After locating the line that holds "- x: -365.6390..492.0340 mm", repeat it and each following line exactly until the material ends, skipping pictures.

#### Provided data
------------------------
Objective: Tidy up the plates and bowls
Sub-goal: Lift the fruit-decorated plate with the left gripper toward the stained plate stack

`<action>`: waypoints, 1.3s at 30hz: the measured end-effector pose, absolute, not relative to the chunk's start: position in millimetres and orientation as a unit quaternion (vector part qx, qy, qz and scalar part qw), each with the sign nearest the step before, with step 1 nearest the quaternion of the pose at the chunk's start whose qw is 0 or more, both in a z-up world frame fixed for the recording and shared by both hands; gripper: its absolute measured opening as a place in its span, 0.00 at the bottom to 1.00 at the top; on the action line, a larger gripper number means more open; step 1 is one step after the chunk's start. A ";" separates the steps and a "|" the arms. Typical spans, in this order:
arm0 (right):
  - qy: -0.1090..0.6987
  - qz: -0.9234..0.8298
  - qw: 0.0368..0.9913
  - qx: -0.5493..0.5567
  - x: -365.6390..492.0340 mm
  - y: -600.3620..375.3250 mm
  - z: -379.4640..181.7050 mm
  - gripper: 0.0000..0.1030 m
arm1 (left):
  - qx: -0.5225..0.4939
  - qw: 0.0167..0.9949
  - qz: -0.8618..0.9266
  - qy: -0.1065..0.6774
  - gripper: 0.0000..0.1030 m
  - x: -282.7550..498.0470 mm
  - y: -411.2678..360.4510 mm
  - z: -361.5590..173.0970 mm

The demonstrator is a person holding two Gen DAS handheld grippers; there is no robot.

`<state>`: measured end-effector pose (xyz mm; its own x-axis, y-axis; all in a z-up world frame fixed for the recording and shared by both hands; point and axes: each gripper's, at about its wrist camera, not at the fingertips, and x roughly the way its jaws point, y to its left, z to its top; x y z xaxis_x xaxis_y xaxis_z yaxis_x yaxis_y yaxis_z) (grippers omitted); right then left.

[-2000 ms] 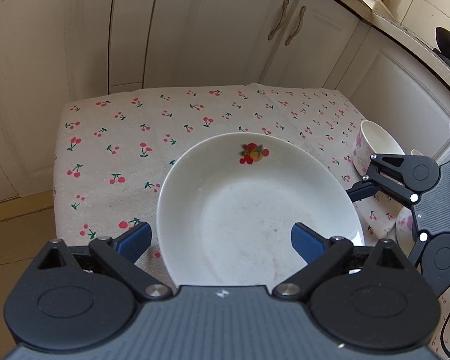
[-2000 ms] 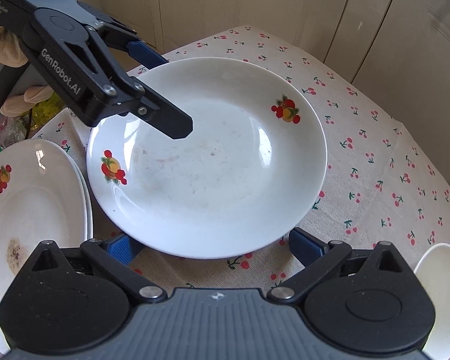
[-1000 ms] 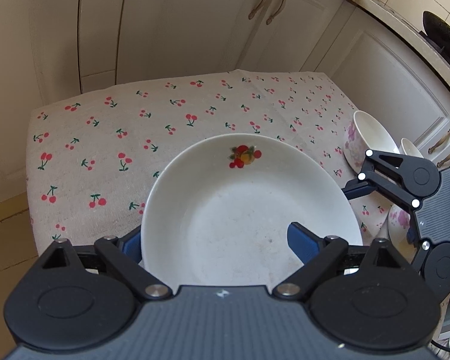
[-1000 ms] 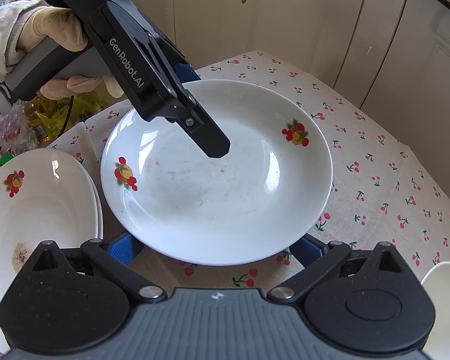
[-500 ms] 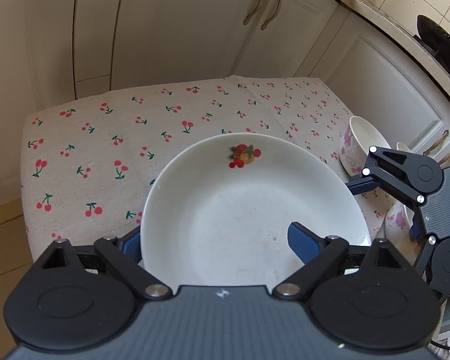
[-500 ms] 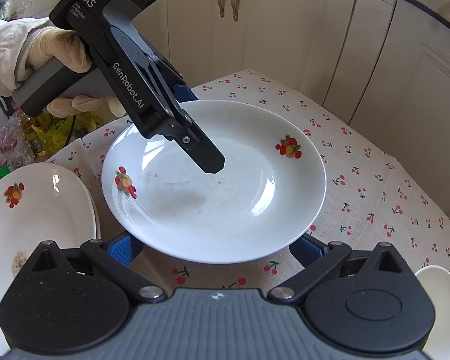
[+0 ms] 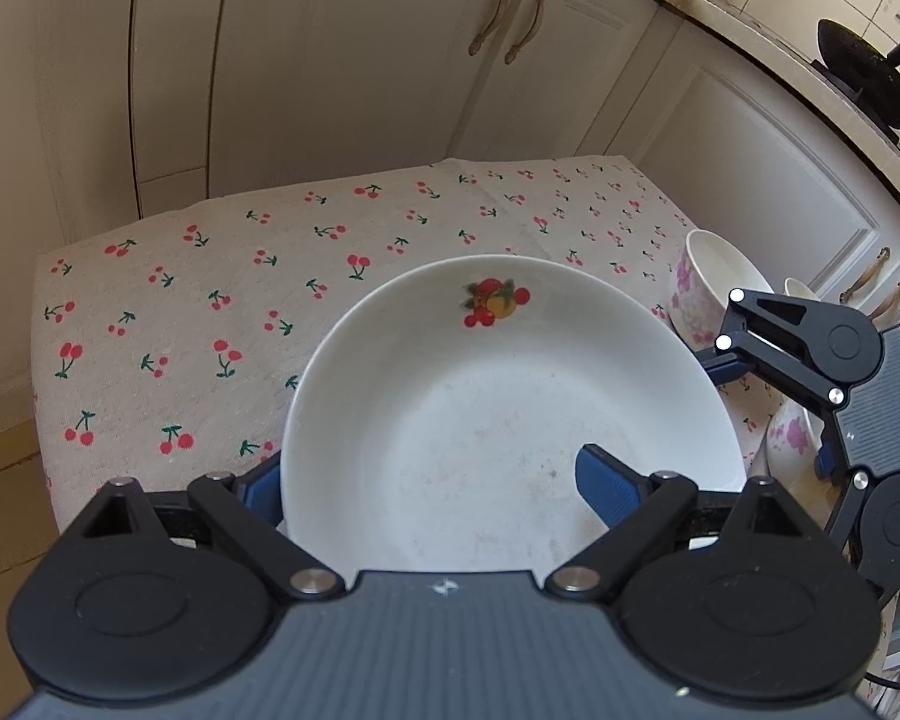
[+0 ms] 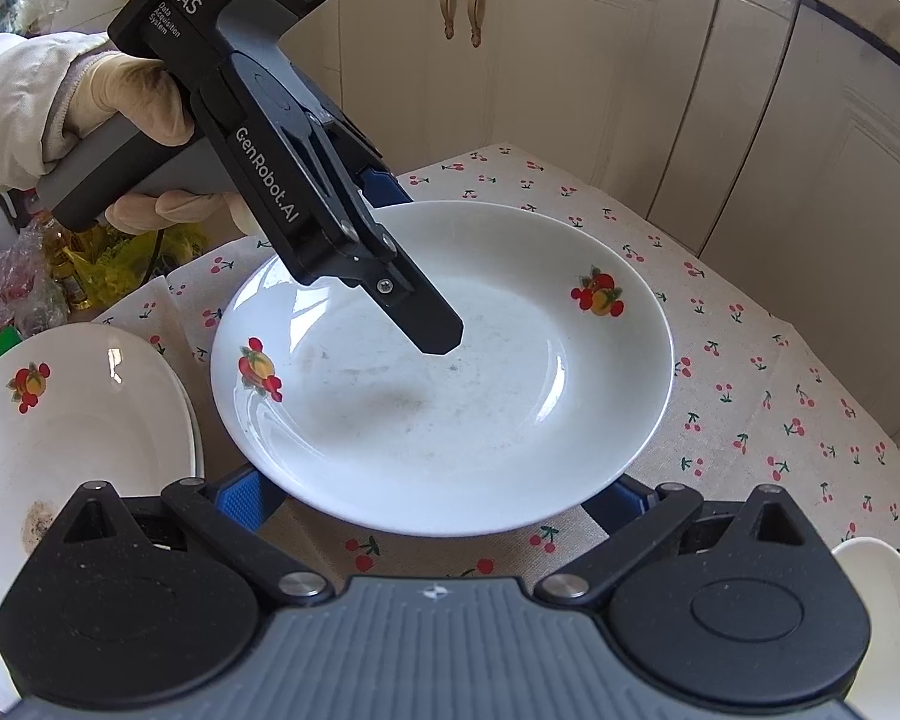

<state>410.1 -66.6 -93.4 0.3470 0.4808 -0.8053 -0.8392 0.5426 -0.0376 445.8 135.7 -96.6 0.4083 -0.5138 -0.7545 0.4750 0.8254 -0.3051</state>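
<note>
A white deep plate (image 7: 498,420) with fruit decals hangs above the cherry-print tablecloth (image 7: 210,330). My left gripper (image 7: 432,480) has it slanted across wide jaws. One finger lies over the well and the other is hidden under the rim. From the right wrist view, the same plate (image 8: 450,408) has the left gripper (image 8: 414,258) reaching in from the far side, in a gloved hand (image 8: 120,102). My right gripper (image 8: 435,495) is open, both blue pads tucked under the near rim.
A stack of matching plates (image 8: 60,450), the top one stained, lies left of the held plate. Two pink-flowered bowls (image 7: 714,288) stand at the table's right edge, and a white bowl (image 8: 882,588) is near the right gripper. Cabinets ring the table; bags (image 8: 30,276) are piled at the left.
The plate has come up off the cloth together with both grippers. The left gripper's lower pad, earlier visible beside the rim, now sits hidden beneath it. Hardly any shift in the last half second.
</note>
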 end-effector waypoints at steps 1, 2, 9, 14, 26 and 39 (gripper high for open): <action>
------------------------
#### Answer space
  - x: -365.6390..492.0340 mm
  - y: -600.3620..375.3250 mm
  - z: -379.4640..181.7050 mm
  - gripper: 0.0000..0.1030 m
arm1 (left):
  - qx: -0.5225..0.4939
  - qw: 0.0167..0.9949
  - qz: -0.8618..0.9266
  - qy: -0.1065..0.6774
  - gripper: 0.0000..0.1030 m
  - x: -282.7550..498.0470 mm
  - y: -411.2678..360.4510 mm
  - z: -361.5590..173.0970 mm

The demonstrator is a person holding two Gen DAS handheld grippers; there is no robot.

`<state>`: measured end-effector pose (xyz mm; its own x-axis, y-axis; all in a z-up world frame fixed for the recording and shared by both hands; point and axes: each gripper's, at about its wrist camera, not at the fingertips, and x roughly the way its jaws point, y to its left, z to its top; x y z xaxis_x xaxis_y xaxis_z yaxis_x yaxis_y yaxis_z) (grippers omitted); right then left.

[-2000 ms] 
[-2000 ms] 
[-1000 ms] 
[-1000 ms] 
[-500 ms] 
[-500 ms] 
[+0 ms] 
[+0 ms] 

<state>410.1 -66.6 -93.4 0.3470 0.4808 -0.8053 -0.8392 0.5426 -0.0376 445.8 135.7 -96.6 0.4083 -0.5138 -0.7545 0.4750 0.8254 -0.3051</state>
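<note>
A white deep plate (image 7: 498,420) with fruit decals hangs above the cherry-print tablecloth (image 7: 210,330). My left gripper (image 7: 432,480) has it slanted across wide jaws. One finger lies over the well and the other is hidden under the rim. From the right wrist view, the same plate (image 8: 450,408) has the left gripper (image 8: 414,258) reaching in from the far side, in a gloved hand (image 8: 120,102). My right gripper (image 8: 435,495) is open, both blue pads tucked under the near rim.
A stack of matching plates (image 8: 60,450), the top one stained, lies left of the held plate. Two pink-flowered bowls (image 7: 714,288) stand at the table's right edge, and a white bowl (image 8: 882,588) is near the right gripper. Cabinets ring the table; bags (image 8: 30,276) are piled at the left.
The plate has come up off the cloth together with both grippers. The left gripper's lower pad, earlier visible beside the rim, now sits hidden beneath it. Hardly any shift in the last half second.
</note>
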 end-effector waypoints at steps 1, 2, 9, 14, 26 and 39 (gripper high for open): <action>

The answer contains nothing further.